----- DATA BLOCK
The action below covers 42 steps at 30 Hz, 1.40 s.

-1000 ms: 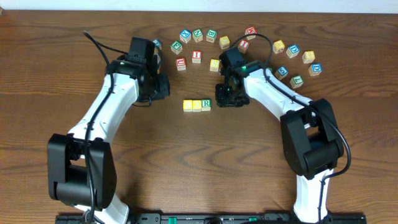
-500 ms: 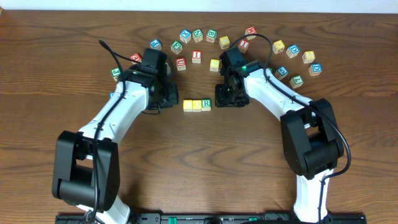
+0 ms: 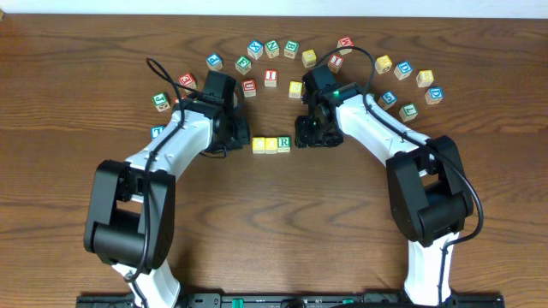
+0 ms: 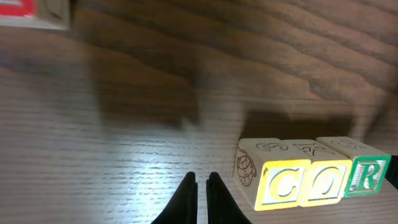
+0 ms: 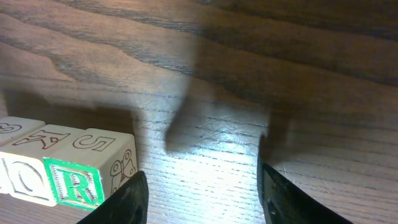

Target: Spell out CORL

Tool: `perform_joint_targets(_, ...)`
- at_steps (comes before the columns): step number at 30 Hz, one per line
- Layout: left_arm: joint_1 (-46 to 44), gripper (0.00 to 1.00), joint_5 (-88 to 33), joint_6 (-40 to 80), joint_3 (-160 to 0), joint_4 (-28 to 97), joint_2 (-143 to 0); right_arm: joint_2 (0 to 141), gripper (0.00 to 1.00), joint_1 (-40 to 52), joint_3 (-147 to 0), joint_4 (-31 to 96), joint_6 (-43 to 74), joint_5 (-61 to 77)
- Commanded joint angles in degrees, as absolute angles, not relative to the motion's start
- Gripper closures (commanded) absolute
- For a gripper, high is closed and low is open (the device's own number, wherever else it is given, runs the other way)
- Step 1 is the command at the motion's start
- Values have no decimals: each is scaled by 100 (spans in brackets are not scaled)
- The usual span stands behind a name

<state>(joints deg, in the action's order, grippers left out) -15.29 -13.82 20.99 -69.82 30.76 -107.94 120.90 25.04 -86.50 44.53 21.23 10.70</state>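
Note:
Three letter blocks stand in a row mid-table: yellow C (image 3: 259,145), yellow O (image 3: 271,145) and green R (image 3: 284,143). In the left wrist view they read C (image 4: 283,186), O (image 4: 323,185), R (image 4: 367,177). My left gripper (image 3: 234,138) is shut and empty, its tips (image 4: 200,186) low over the wood just left of the C block. My right gripper (image 3: 310,137) is open and empty, just right of the R block (image 5: 74,183); its fingers (image 5: 202,199) straddle bare wood. I cannot pick out an L block.
Several loose letter blocks lie in an arc along the back, from a green one (image 3: 160,101) at the left, past a red I block (image 3: 271,78) and a yellow one (image 3: 295,88), to a blue one (image 3: 435,94) at the right. A red block (image 4: 31,12) shows in the left wrist view.
My left arm has swung right and towards the row, ending beside the C block and uncovering blocks at the far left. The right arm and the three-block row have stayed put.

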Motion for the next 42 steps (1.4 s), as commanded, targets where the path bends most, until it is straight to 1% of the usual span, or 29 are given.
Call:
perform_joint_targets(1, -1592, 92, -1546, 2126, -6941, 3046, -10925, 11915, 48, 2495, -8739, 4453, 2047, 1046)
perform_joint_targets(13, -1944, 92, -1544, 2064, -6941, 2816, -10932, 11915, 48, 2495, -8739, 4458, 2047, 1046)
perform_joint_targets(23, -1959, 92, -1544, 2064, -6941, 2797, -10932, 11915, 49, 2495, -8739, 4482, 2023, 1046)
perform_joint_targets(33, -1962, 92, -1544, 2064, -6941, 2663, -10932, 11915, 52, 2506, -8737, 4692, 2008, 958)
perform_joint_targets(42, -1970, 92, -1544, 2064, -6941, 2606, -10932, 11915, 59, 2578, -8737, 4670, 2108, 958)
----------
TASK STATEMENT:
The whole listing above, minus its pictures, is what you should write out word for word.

ANSWER TO THIS TASK:
The action below covers 42 steps at 30 Hz, 1.40 s.

-1000 ms: 
-500 ms: 
+0 ms: 
+0 ms: 
+0 ms: 

Target: Spell out CORL

Tool: `perform_joint_targets(_, ...)`
- at_steps (comes before the columns): step number at 30 Hz, one per line
- Layout: left_arm: joint_1 (-46 to 44), gripper (0.00 to 1.00), joint_5 (-88 to 33), joint_6 (-40 to 80), joint_3 (-160 to 0), joint_4 (-28 to 97), joint_2 (-143 to 0); right_arm: joint_2 (0 to 141), gripper (0.00 to 1.00), joint_1 (-40 to 52), joint_3 (-147 to 0), joint_4 (-31 to 96), joint_6 (-43 to 74), joint_5 (-61 to 77)
- Commanded joint angles in degrees, as absolute angles, not relative to the motion's start
- Gripper closures (commanded) absolute
- For a gripper, high is closed and low is open (the device's own number, wherever else it is given, runs the other way)
- Step 1 is the command at the motion's start
- Values have no decimals: each is scaled by 100 (spans in brackets are not scaled)
- The usual span stands behind a name

<state>(joints deg, in the action's order, grippers left out) -15.29 -13.82 20.99 -69.82 30.76 -107.94 120.90 25.04 -86.50 44.53 21.23 10.70</state>
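Note:
Three letter blocks stand in a row mid-table: yellow C (image 3: 259,145), yellow O (image 3: 271,145) and green R (image 3: 284,143). In the left wrist view they read C (image 4: 283,186), O (image 4: 323,185), R (image 4: 367,177). My left gripper (image 3: 234,138) is shut and empty, its tips (image 4: 200,186) low over the wood just left of the C block. My right gripper (image 3: 310,137) is open and empty, just right of the R block (image 5: 74,183); its fingers (image 5: 202,199) straddle bare wood. I cannot pick out an L block.
Several loose letter blocks lie in an arc along the back, from a green one (image 3: 160,101) at the left, past a red I block (image 3: 271,78) and a yellow one (image 3: 295,88), to a blue one (image 3: 435,94) at the right. A red block (image 4: 31,12) shows in the left wrist view.
My left arm has swung right and towards the row, ending beside the C block and uncovering blocks at the far left. The right arm and the three-block row have stayed put.
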
Motion for the next 42 steps (1.4 s), as commanded, targets where the path bends most, until it is straight to 1% of the usual span, or 29 are given.
Call:
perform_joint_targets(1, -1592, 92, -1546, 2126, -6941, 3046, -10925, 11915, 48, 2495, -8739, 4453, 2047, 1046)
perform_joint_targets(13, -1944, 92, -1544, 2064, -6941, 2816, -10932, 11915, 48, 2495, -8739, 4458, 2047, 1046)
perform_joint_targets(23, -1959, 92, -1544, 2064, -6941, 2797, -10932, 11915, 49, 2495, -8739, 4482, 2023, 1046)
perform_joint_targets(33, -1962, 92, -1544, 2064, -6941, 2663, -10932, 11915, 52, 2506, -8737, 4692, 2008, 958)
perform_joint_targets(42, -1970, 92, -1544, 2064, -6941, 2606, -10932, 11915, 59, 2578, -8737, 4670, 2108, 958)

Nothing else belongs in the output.